Like chapter 43, much of chapter 44 addresses the worship of idols, this time focusing on the foolishness of those who make them. But God tries to fix the minds of His people on who He is before He reminds them what their captors’ gods are not (verses 6-20).
Israel’s King and Redeemer, the Lord Almighty: I am the first and I am the last; apart from me there is no God… No, there is no other Rock; I know not one.” And then there’s them:
All who make idols are nothing, and the things they treasure are worthless. Those who would speak up for them are blind; they are ignorant, to their own shame.
I should say so.
Idol makers work hard to perfect figures to strengthen and sustain them, yet they get tired, get up, and go find something to eat. They use things God created to create gods in place of Him. They design and measure and straighten and shape to make things that resemble the glory of man, yet all the thing can do is sit in a shrine.
And get this: the idolater uses the same wood to make both supper and savior! How does he decide? Does he pick up a stick and say, “I wonder what you’ll be? Wood for the stove or wood for the shrine?” It’s not like the stick can talk! I’m guessing the man makes it into what he needs the most at the time. Interesting. That can’t make for very astute gods. Or very tasty meals. This might be a good time to ask the idolaters: “Do you not discern it?” (Isaiah 43:19)
Now, lest we skip over important, let’s go back to verse 13, where God says the idol manufacturer shapes it in human form, “human form in all its glory.” Human form in all its glory? That’s almost like calling Jacob Jeshurun! But that’s what God said. God’s the one who describes what they are trying to build. So the maker of dumb idols recognizes something that we seem to forget: the closest you can get to God is man.
We all know the verse that says man was made in the image of God, but, we think, “There was this incident called “the Fall,” see, and all that changed…” The apostle Paul disagrees:
“And we all, who with unveiled faces contemplate the Lord’s glory, are being transformed into his image with ever-increasing glory, which comes from the Lord, who is the Spirit.“ (2 Corinthians 3:18)
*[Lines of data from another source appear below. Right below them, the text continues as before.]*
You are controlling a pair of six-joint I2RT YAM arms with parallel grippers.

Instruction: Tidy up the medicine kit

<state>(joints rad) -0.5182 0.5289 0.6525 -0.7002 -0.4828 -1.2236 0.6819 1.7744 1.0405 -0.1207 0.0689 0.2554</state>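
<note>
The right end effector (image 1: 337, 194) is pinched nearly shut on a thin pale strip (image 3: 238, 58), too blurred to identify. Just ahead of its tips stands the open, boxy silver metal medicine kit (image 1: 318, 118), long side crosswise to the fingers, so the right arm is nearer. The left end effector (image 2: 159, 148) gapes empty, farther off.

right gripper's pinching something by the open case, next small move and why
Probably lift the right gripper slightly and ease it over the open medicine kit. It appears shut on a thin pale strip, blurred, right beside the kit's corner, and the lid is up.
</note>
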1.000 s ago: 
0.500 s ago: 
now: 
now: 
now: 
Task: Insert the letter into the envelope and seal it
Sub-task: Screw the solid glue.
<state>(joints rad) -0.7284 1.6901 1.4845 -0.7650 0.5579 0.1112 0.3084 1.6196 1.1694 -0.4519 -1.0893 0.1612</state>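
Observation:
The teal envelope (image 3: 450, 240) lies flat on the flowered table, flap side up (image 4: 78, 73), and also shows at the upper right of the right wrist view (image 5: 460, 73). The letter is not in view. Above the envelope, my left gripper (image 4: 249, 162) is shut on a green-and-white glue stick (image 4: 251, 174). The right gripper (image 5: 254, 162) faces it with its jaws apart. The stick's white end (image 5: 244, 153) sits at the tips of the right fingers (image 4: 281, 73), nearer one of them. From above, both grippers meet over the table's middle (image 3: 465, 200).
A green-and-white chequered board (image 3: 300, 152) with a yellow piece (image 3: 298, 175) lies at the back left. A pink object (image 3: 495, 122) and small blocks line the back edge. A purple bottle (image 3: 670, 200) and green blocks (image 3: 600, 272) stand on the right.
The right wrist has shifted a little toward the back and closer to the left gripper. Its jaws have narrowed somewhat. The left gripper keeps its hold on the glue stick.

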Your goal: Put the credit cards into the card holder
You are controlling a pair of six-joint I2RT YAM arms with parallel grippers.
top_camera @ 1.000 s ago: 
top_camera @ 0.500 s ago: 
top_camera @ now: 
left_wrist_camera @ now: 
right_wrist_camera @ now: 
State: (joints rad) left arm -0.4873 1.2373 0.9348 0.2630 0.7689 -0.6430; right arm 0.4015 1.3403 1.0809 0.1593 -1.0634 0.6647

So the Master planner says:
“Remember these things, Jacob, for you, Israel, are my servant. I have made you, you are my servant; Israel, I will not forget you.”
God cannot, will not, nor does he want us to, forget why He began this little project in the first place: to fashion a people to display His glory.
So He does whatever is necessary to finish His work:
I have swept away your offenses like a cloud, your sins like the morning mist.
Just like that.
For the Lord has redeemed Jacob, he displays his glory in Israel.